DATASET EXTRACT

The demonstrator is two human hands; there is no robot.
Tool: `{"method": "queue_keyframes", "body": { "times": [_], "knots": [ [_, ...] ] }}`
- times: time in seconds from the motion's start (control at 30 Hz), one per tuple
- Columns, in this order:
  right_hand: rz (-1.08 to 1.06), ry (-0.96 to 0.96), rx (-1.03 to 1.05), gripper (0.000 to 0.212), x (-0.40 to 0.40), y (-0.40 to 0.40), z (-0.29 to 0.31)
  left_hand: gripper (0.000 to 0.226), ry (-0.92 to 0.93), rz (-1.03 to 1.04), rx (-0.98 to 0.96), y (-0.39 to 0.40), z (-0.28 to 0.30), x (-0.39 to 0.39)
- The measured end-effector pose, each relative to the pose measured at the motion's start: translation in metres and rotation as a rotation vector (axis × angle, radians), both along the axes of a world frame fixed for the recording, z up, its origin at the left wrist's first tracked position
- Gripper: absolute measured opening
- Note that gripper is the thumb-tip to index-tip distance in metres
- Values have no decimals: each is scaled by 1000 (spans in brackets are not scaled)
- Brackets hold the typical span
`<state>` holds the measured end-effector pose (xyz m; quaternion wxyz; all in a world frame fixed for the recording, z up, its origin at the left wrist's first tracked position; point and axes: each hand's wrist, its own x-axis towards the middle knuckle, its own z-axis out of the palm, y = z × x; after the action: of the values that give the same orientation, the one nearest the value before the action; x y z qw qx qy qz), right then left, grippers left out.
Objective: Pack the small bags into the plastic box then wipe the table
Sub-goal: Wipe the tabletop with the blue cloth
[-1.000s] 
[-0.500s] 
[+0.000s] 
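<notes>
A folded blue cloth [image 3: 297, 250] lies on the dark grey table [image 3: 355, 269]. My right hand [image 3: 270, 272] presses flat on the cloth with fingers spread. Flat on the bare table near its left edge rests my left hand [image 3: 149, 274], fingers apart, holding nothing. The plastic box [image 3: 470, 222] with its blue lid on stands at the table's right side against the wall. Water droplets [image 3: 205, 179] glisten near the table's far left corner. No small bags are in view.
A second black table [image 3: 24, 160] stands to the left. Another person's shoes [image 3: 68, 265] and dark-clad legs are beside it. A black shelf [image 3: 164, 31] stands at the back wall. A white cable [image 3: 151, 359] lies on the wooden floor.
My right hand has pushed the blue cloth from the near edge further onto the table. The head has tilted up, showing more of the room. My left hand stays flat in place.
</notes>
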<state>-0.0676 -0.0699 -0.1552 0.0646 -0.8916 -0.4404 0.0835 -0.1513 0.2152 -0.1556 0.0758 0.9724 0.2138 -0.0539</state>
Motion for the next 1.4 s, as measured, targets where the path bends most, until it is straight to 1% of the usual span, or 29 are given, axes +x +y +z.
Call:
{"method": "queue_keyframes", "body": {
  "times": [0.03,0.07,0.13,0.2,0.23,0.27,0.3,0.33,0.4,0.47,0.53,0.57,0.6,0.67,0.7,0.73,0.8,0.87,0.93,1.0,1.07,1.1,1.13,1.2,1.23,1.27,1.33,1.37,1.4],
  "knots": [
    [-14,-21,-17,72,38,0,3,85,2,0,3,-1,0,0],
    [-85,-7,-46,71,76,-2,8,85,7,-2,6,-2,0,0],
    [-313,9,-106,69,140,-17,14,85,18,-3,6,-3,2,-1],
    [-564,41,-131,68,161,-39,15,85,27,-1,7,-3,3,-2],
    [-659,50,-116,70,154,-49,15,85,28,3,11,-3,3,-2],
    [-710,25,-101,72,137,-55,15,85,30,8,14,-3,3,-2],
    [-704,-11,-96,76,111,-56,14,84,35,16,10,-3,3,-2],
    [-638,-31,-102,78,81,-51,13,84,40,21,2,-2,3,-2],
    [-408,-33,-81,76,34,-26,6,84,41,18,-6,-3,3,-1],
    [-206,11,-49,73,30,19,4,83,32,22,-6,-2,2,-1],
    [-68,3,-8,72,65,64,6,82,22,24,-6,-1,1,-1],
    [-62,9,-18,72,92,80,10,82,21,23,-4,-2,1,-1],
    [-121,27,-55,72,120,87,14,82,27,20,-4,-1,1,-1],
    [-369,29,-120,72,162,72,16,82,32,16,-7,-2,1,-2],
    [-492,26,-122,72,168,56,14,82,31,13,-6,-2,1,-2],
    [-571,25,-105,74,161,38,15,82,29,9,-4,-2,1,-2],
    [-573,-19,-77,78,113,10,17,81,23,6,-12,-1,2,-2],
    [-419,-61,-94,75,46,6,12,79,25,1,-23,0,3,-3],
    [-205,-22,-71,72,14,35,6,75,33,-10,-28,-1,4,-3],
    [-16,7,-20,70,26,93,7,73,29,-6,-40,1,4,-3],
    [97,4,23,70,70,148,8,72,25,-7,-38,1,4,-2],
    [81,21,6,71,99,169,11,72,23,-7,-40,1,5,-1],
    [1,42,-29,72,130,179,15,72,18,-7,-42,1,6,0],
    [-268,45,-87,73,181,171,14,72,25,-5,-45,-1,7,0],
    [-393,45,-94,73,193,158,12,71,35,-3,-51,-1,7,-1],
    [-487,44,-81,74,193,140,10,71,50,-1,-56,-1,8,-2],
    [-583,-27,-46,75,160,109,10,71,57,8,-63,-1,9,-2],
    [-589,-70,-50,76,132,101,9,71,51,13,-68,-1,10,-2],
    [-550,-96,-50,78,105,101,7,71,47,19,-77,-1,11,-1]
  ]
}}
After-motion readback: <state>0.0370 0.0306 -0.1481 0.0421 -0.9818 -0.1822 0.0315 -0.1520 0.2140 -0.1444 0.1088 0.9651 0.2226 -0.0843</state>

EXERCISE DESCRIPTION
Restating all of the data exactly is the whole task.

ANSWER BOX
The demonstrator is two human hands; there is no robot.
Tool: `{"method": "queue_keyframes", "body": { "times": [_], "knots": [ [_, ...] ] }}`
- times: time in seconds from the motion's start (control at 30 Hz), one per tuple
- Columns, in this order:
  right_hand: rz (-1.08 to 1.06), ry (-0.96 to 0.96), rx (-1.03 to 1.05), gripper (0.000 to 0.212), x (-0.40 to 0.40), y (-0.40 to 0.40), z (-0.29 to 0.31)
  left_hand: gripper (0.000 to 0.226), ry (-0.92 to 0.93), rz (-1.03 to 1.04), rx (-0.98 to 0.96), y (-0.39 to 0.40), z (-0.28 to 0.30), x (-0.39 to 0.39)
- The measured end-effector pose, each relative to the pose measured at the motion's start: translation in metres and rotation as a rotation vector (axis × angle, radians), both along the axes of a world frame fixed for the recording, z up, its origin at the left wrist's first tracked position
- Gripper: absolute measured opening
- Note that gripper is the thumb-tip to index-tip distance in metres
- Values have no decimals: each is scaled by 1000 (spans in brackets are not scaled)
- Brackets hold the typical span
`<state>` holds the measured end-effector pose (xyz m; quaternion wxyz; all in a world frame fixed for the recording, z up, its origin at the left wrist's first tracked position; point and axes: each hand's wrist, its own x-axis towards the middle knuckle, its own z-axis out of the palm, y = z × x; after the action: of the values that give the same orientation, the one nearest the value before the action; x y z qw qx qy qz), right then left, grippers left out.
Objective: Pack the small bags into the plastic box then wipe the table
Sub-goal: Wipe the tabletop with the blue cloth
[-1.000s] 
[-0.500s] 
[+0.000s] 
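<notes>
A folded blue cloth [image 3: 297, 250] lies on the dark grey table [image 3: 355, 269]. My right hand [image 3: 270, 272] presses flat on the cloth with fingers spread. Flat on the bare table near its left edge rests my left hand [image 3: 149, 274], fingers apart, holding nothing. The plastic box [image 3: 470, 222] with its blue lid on stands at the table's right side against the wall. Water droplets [image 3: 205, 179] glisten near the table's far left corner. No small bags are in view.
A second black table [image 3: 24, 160] stands to the left. Another person's shoes [image 3: 68, 265] and dark-clad legs are beside it. A black shelf [image 3: 164, 31] stands at the back wall. A white cable [image 3: 151, 359] lies on the wooden floor.
My right hand has pushed the blue cloth from the near edge further onto the table. The head has tilted up, showing more of the room. My left hand stays flat in place.
</notes>
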<state>-0.0676 -0.0699 -0.1552 0.0646 -0.8916 -0.4404 0.0835 -0.1513 0.2152 -0.1556 0.0758 0.9724 0.2138 -0.0539</state>
Motion for the next 1.4 s, as measured, targets where the path bends most, until it is straight to 1% of the usual span, or 29 are given, axes +x +y +z.
Call:
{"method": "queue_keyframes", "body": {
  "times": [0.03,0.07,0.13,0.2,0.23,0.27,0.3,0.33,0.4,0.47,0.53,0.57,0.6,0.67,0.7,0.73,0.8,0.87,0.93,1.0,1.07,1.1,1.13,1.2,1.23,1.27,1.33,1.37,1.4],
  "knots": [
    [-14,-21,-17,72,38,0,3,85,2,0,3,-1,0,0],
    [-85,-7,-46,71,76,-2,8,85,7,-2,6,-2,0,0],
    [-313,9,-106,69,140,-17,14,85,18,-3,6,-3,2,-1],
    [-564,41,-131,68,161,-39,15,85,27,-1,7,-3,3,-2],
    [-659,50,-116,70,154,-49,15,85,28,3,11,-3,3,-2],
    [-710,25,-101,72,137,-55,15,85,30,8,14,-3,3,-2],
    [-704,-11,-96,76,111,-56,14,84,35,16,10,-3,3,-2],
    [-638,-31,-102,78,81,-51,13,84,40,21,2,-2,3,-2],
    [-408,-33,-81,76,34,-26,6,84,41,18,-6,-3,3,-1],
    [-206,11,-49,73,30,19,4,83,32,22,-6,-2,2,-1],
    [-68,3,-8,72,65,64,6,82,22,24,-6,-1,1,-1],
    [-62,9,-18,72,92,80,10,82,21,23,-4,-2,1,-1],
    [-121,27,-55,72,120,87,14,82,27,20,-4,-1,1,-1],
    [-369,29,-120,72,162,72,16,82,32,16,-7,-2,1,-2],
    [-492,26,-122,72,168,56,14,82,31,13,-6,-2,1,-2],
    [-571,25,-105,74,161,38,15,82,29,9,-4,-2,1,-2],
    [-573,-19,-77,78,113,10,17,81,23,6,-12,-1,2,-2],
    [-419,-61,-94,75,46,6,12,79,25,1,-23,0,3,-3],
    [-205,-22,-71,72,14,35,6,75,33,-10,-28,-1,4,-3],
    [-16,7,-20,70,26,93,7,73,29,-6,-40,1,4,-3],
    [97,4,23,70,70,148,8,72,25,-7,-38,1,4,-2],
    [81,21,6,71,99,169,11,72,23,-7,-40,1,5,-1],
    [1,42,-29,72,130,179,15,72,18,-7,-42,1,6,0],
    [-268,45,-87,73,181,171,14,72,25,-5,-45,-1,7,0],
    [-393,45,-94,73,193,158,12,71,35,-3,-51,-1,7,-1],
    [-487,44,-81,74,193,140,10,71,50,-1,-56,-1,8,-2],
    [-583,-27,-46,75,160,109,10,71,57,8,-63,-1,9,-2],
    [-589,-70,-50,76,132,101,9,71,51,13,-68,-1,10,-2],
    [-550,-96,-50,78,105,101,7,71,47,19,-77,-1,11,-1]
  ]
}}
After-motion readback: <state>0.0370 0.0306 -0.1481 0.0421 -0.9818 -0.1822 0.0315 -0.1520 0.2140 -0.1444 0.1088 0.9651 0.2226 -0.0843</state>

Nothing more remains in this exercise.